--- How to complete this task ---
Among the entries below, take the line with "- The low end" and the line with "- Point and", and output them and every line between them exactly, with nothing else.
======== Available data ========
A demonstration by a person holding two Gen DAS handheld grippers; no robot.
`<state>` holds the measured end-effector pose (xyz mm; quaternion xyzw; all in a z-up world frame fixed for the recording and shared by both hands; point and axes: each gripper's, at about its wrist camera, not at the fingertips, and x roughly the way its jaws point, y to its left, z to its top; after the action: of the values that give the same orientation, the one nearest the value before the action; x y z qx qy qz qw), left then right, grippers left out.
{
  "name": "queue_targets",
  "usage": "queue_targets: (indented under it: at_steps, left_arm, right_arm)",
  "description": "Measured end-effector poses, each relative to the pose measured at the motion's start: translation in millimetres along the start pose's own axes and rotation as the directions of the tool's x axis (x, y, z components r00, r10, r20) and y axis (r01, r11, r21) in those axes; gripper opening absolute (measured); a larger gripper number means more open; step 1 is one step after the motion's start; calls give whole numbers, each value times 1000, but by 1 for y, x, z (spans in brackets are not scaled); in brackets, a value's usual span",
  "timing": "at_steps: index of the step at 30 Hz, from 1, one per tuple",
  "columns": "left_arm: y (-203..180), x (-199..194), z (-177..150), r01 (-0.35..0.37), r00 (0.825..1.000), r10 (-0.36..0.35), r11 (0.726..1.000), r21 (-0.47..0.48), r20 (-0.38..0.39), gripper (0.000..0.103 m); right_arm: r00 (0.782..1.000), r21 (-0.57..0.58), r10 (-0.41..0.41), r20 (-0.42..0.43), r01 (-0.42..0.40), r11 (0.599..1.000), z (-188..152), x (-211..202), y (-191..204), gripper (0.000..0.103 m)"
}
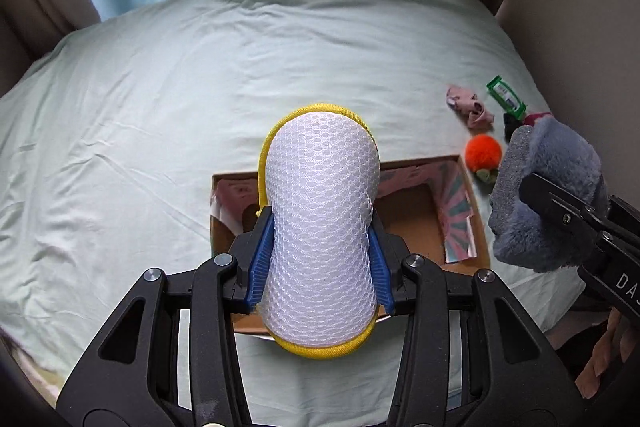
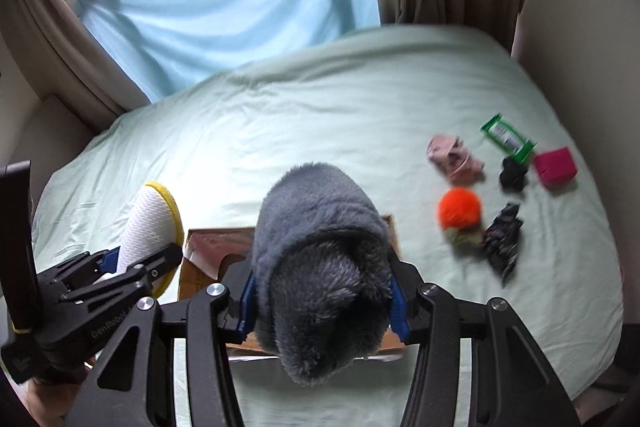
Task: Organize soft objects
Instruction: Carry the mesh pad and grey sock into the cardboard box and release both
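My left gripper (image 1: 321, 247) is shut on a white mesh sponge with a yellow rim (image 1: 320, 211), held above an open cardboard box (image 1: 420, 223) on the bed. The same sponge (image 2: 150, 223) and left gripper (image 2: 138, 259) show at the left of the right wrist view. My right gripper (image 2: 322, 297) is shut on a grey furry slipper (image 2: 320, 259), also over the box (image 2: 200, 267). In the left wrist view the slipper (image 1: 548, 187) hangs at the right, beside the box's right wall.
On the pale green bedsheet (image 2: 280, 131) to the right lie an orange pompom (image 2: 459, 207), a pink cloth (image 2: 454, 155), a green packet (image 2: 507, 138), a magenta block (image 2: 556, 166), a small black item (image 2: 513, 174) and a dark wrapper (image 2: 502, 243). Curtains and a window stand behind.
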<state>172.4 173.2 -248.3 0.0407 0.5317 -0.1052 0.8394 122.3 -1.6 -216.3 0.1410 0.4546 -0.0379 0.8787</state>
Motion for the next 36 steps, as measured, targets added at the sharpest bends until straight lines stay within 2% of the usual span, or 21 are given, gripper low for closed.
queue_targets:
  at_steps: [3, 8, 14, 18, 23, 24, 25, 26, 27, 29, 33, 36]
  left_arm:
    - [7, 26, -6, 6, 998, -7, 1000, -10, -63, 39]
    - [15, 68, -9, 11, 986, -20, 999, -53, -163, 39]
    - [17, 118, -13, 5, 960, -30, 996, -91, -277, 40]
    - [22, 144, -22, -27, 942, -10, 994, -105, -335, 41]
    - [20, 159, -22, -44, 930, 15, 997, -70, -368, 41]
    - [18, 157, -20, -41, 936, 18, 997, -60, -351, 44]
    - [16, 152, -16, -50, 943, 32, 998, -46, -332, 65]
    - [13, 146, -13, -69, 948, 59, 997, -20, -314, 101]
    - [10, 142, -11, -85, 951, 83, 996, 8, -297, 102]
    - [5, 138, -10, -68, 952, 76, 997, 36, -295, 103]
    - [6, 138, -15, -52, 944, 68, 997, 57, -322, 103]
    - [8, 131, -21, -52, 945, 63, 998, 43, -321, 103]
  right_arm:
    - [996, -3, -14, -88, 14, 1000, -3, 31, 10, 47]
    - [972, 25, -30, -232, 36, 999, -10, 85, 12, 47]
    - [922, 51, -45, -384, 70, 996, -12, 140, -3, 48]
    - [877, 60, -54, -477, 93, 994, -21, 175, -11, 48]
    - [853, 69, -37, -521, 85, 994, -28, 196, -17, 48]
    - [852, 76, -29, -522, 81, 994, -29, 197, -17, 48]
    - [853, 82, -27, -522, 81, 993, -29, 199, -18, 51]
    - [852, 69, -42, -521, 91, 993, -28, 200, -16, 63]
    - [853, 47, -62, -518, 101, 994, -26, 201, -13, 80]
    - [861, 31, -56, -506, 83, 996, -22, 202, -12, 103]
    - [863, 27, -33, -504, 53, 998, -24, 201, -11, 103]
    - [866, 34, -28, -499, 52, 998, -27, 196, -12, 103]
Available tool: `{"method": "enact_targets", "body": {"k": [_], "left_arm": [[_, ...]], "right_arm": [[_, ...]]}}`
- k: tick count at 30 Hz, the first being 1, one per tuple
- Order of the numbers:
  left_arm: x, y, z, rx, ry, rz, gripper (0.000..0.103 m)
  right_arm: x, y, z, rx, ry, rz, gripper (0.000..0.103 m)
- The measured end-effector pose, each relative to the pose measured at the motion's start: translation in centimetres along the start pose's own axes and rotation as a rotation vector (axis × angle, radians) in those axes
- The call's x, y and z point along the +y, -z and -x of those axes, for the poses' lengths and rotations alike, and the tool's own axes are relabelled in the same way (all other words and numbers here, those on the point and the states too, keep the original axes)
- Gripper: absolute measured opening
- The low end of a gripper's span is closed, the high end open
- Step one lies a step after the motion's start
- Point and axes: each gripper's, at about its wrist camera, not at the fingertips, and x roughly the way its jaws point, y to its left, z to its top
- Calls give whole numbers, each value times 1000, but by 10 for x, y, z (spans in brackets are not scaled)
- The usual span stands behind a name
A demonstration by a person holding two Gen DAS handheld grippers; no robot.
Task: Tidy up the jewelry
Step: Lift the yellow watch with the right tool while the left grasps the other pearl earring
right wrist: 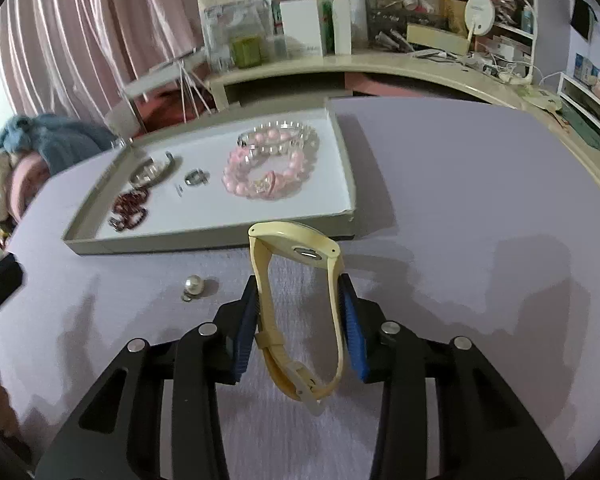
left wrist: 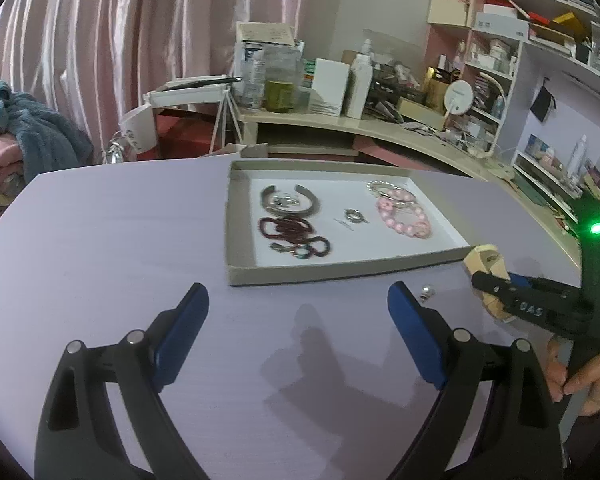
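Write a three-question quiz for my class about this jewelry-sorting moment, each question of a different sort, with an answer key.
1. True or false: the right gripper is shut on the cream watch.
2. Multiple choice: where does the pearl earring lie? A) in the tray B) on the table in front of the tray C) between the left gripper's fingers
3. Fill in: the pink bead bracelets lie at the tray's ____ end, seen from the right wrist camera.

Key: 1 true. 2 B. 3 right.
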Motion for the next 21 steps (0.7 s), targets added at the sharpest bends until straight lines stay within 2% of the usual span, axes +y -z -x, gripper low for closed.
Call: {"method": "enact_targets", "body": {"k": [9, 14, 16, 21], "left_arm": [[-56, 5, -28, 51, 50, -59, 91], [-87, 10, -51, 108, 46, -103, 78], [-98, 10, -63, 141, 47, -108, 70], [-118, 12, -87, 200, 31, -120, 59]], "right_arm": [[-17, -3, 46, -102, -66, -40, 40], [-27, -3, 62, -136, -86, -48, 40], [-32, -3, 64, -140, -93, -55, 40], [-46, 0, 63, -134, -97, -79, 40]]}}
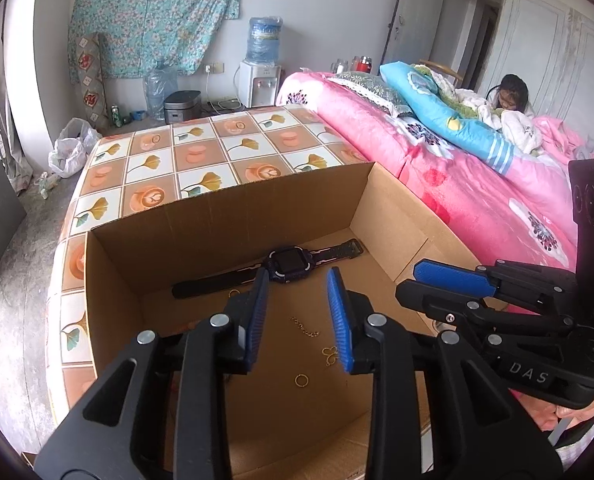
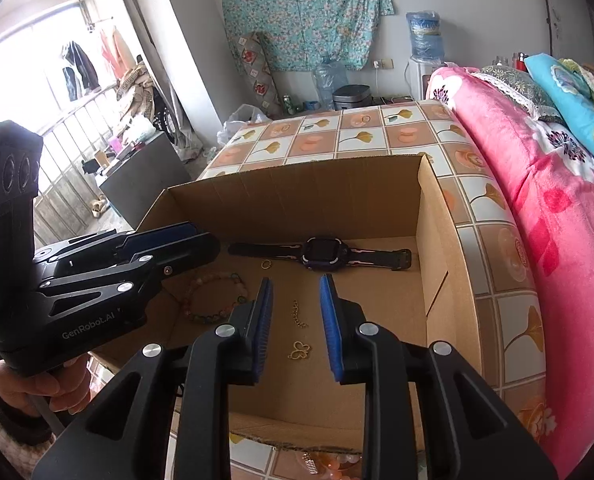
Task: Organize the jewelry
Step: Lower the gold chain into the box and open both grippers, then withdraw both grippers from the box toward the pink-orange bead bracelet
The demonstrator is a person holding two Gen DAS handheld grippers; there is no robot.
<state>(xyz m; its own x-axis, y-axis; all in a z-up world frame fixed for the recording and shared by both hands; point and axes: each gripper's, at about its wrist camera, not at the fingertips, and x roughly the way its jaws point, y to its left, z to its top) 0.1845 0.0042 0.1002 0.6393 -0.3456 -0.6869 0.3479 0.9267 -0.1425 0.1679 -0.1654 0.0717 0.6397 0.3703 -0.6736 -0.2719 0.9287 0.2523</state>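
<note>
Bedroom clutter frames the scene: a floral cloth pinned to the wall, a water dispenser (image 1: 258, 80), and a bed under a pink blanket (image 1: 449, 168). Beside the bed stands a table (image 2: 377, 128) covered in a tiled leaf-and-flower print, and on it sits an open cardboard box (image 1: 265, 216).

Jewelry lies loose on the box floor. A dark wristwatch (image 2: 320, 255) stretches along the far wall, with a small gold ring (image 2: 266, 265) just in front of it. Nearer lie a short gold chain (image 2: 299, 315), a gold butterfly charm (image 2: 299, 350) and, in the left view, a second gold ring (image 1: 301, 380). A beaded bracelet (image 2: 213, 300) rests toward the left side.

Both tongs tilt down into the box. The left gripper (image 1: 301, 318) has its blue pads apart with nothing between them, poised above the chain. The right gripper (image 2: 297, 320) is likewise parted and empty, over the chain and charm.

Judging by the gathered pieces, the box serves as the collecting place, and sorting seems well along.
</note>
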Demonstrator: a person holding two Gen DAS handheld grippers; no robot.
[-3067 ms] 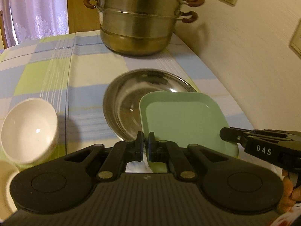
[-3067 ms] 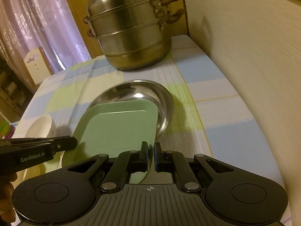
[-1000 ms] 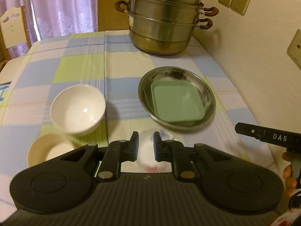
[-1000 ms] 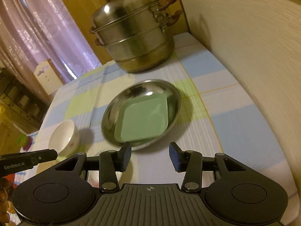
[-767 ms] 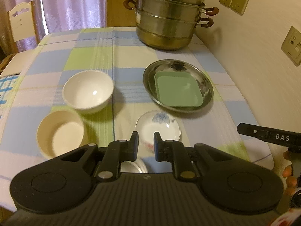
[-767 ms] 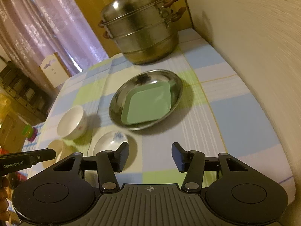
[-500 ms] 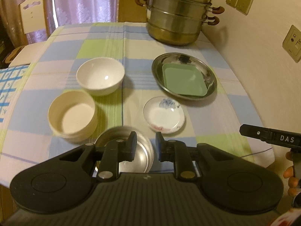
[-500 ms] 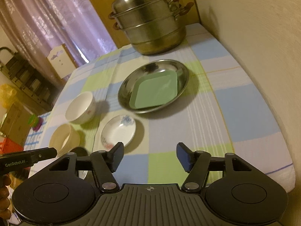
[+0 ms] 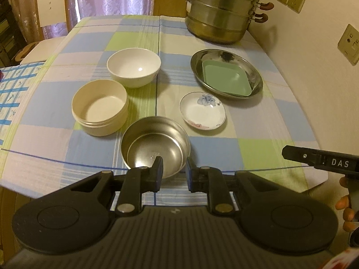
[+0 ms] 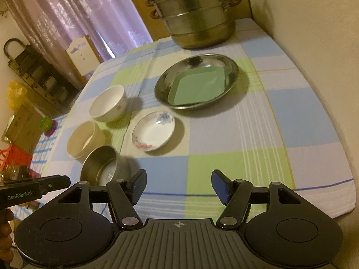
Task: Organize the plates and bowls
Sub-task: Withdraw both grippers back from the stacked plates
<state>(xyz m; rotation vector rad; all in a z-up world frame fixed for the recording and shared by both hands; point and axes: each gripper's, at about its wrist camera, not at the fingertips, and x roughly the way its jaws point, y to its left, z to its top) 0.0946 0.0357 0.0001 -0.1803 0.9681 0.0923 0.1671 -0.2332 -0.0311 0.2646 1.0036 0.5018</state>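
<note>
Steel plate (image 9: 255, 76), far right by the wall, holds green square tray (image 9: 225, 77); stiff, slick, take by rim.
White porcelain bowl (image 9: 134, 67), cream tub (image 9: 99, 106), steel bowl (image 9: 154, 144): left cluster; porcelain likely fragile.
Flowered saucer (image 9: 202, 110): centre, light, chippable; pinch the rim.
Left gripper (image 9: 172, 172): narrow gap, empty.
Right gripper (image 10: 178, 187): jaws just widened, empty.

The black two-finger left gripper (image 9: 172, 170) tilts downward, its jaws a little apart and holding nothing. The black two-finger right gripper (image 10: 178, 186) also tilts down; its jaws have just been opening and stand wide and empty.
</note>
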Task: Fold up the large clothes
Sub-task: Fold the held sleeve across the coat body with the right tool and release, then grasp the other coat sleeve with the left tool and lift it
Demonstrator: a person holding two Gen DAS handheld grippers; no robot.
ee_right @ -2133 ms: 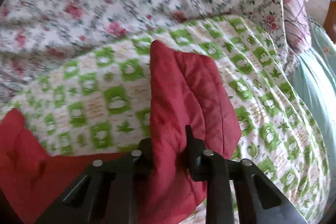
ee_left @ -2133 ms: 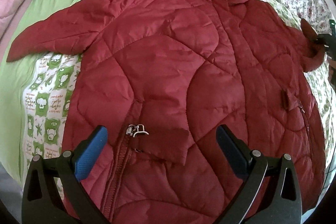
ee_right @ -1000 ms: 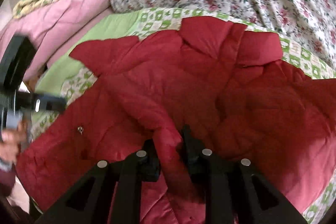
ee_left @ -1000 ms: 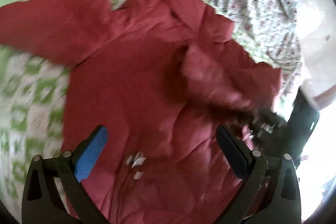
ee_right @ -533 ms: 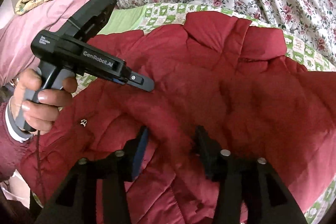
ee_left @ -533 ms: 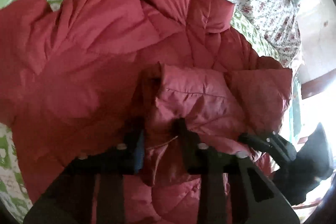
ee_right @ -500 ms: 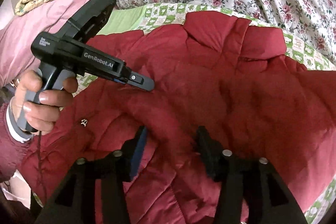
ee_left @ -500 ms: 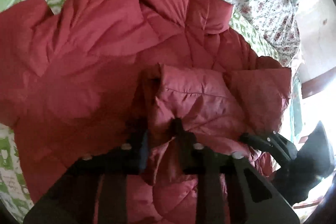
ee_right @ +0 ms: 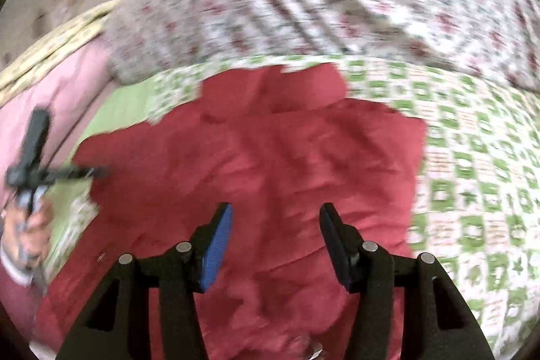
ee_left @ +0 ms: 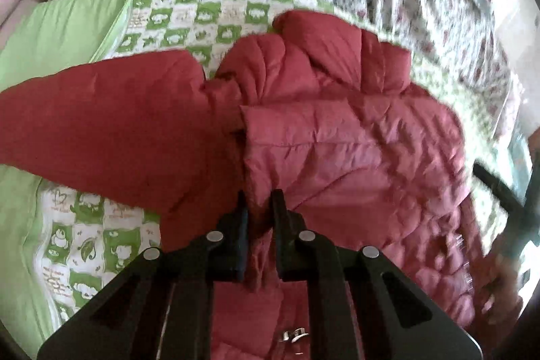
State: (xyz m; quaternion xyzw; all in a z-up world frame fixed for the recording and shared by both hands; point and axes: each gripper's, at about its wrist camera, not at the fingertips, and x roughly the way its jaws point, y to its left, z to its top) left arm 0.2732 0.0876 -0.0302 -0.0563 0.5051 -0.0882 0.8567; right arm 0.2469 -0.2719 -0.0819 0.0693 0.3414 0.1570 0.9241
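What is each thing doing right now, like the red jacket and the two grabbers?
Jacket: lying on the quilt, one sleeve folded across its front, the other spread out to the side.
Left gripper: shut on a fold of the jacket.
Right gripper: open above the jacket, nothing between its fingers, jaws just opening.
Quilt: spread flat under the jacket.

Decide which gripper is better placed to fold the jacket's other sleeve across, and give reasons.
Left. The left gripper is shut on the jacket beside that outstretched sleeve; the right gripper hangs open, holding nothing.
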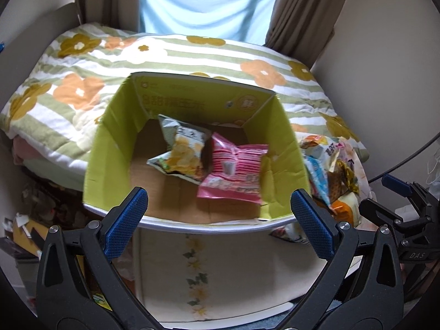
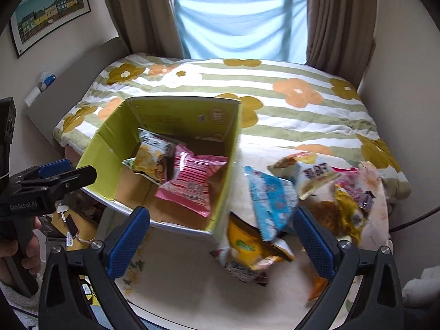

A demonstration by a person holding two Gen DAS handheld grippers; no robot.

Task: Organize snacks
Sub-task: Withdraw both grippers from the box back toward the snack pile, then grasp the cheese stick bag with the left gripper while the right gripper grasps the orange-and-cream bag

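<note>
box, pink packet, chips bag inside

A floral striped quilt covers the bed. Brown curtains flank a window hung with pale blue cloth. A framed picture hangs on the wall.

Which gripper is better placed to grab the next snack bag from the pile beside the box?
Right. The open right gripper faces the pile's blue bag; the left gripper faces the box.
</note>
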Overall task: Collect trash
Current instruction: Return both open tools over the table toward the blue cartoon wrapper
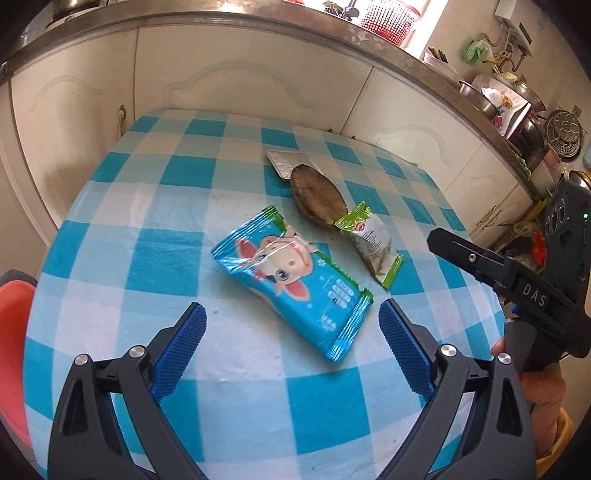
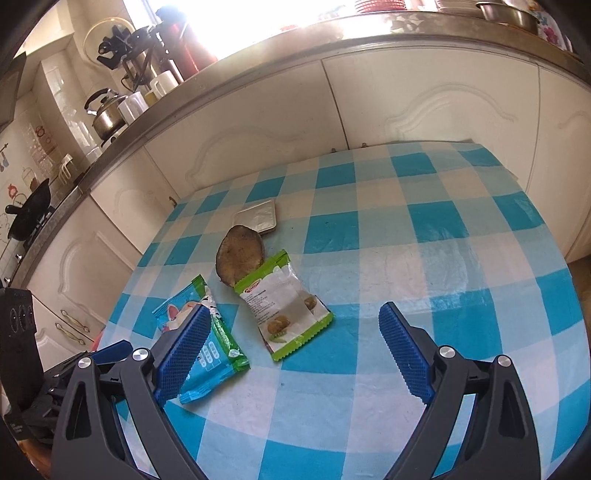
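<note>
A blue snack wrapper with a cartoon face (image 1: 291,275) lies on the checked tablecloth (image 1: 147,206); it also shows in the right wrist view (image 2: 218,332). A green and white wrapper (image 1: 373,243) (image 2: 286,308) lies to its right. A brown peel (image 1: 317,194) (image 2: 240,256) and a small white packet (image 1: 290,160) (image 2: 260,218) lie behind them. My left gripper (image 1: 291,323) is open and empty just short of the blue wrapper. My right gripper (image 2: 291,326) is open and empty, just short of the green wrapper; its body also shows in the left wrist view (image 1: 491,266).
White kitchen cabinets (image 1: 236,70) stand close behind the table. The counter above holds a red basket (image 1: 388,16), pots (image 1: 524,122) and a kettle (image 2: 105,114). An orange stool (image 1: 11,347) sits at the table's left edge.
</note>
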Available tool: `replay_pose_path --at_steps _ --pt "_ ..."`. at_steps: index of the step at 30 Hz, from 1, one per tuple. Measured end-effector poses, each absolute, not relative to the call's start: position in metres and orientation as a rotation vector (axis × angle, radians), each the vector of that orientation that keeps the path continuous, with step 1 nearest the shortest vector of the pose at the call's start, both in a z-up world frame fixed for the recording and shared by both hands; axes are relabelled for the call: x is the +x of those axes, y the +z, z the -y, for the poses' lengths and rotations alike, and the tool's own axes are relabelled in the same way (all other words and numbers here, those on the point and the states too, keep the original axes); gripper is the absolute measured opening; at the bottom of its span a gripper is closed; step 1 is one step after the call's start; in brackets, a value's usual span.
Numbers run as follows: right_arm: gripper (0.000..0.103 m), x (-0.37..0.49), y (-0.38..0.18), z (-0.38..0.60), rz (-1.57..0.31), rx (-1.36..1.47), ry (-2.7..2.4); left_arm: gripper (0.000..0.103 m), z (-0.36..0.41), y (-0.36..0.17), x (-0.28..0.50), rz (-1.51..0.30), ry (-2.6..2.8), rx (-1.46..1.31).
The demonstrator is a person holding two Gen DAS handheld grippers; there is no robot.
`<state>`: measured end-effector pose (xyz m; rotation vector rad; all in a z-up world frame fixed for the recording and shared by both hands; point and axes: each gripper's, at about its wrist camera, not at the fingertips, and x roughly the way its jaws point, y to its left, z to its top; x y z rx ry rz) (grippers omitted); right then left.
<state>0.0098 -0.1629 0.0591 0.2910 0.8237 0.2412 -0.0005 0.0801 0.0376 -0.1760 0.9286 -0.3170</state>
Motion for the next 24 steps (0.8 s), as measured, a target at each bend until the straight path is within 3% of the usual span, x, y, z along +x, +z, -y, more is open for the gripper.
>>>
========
--- Written response ---
- The low end of a gripper's span is closed, the high end open
- Step one lies a step after the motion's start
- Point and axes: each gripper's, at about its wrist camera, not at the fingertips, and x roughly the way its jaws point, y to its left, z to its top

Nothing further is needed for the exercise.